PROMPT: What is needed here is a word-for-word copy of all the entries below.

MATERIAL FOR THIS EXERCISE:

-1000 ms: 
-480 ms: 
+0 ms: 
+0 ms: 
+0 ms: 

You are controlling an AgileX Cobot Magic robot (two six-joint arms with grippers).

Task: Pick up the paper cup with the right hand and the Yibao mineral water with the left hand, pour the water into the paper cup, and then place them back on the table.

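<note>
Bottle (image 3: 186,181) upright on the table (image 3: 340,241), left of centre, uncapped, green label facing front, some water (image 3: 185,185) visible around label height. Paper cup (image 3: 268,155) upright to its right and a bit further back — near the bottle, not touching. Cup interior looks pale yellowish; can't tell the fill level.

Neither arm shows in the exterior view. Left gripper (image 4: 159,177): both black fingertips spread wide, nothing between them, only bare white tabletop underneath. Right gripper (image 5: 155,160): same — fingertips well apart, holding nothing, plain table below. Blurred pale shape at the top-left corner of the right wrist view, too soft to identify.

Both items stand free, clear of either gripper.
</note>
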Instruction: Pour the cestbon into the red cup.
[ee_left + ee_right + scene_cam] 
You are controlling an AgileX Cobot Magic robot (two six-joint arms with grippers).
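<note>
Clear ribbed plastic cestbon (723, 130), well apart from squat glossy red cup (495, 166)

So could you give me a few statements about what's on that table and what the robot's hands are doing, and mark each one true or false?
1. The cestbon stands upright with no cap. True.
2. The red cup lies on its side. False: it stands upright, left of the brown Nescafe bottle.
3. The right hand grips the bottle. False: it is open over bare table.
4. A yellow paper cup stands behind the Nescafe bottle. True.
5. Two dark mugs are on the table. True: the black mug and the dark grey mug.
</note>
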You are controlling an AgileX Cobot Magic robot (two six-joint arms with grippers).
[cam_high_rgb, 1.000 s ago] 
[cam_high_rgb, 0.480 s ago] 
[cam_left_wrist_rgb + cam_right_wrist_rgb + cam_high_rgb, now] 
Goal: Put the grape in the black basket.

SOLUTION BELOW:
-1000 ms: 
-480 ms: 
+0 ms: 
+0 ms: 
+0 ms: 

You are controlling an AgileX Cobot Magic robot (two six-joint arms with grippers).

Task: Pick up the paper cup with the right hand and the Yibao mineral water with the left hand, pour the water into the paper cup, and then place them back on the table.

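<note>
Bottle (image 3: 186,181) upright on the table (image 3: 340,241), left of centre, uncapped, green label facing front, some water (image 3: 185,185) visible around label height. Paper cup (image 3: 268,155) upright to its right and a bit further back — near the bottle, not touching. Cup interior looks pale yellowish; can't tell the fill level.

Neither arm shows in the exterior view. Left gripper (image 4: 159,177): both black fingertips spread wide, nothing between them, only bare white tabletop underneath. Right gripper (image 5: 155,160): same — fingertips well apart, holding nothing, plain table below. Blurred pale shape at the top-left corner of the right wrist view, too soft to identify.

Both items stand free, clear of either gripper.
</note>
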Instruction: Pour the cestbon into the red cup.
[ee_left + ee_right + scene_cam] 
You are controlling an AgileX Cobot Magic robot (two six-joint arms with grippers).
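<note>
Clear ribbed plastic cestbon (723, 130), well apart from squat glossy red cup (495, 166)

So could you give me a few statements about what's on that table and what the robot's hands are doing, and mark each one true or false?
1. The cestbon stands upright with no cap. True.
2. The red cup lies on its side. False: it stands upright, left of the brown Nescafe bottle.
3. The right hand grips the bottle. False: it is open over bare table.
4. A yellow paper cup stands behind the Nescafe bottle. True.
5. Two dark mugs are on the table. True: the black mug and the dark grey mug.
</note>
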You are controlling an AgileX Cobot Magic robot (two six-joint arms with grippers).
[cam_high_rgb, 1.000 s ago] 
[cam_high_rgb, 0.480 s ago] 
[cam_left_wrist_rgb + cam_right_wrist_rgb + cam_high_rgb, now] 
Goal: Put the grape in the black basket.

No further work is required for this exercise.